Réunis à l’Université d’Ottawa (Ud’O) lundi dernier, les représentants de la Table post-secondaire de l’Ontario français demandaient aux chefs des différents partis politiques de dévoiler leur plan pour les universités bilingues et les collèges francophones de la province.

«Graduellement, ce qu’il arrive c’est qu’on perd des programmes, et chaque fois qu’un programme disparaît, c’est l’offre qui diminue. C’est important qu’on soit capable de maintenir une bonne offre de service. On veut trouver un équilibre avec les programmes offerts dans les institutions anglophones», soutient Carol Jolin, président de l’Assemblée de la francophonie de l’Ontario (AFO).

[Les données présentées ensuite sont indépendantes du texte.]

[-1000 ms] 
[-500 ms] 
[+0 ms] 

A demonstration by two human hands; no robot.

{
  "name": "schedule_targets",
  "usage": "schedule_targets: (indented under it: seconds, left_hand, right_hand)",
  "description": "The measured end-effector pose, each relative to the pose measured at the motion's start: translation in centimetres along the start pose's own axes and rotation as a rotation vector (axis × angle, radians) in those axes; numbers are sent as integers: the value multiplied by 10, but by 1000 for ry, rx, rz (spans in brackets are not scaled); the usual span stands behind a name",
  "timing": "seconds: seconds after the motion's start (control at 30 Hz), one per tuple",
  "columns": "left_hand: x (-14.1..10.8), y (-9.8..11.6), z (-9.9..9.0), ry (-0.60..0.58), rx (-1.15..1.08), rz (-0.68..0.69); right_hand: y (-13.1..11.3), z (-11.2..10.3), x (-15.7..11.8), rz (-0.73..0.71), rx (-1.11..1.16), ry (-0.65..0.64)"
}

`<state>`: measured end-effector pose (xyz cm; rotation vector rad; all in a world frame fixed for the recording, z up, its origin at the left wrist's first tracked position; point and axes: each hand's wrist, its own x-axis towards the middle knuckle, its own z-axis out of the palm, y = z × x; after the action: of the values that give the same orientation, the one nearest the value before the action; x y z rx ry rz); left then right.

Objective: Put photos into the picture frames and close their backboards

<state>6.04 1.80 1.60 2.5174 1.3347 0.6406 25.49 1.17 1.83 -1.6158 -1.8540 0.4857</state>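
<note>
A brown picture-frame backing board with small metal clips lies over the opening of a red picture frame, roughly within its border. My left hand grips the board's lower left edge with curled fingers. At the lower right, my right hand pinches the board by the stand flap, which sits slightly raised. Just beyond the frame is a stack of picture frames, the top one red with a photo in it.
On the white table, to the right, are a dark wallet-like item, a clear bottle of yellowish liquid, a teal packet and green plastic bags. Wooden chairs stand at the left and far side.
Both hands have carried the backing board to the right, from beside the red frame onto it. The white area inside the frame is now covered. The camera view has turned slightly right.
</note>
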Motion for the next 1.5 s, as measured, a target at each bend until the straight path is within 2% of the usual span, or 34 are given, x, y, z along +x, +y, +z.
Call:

De son côté, le recteur de l’Ud’O, Jacques Frémont, estime qu’un élève franco-ontarien n’a pas l’occasion d’étudier en français dans les domaines où la main-d’œuvre sera en demande au cours des prochaines années.

400 à 500 places supplémentaires dans les sciences

Les représentants ont demandé 400 à 500 places dans les disciplines scientifiques, soit les sciences, les technologies, les mathématiques et le génie. «Les Franco-Ontariens ont le droit de participer à l’économie du savoir» affirme M. Frémont.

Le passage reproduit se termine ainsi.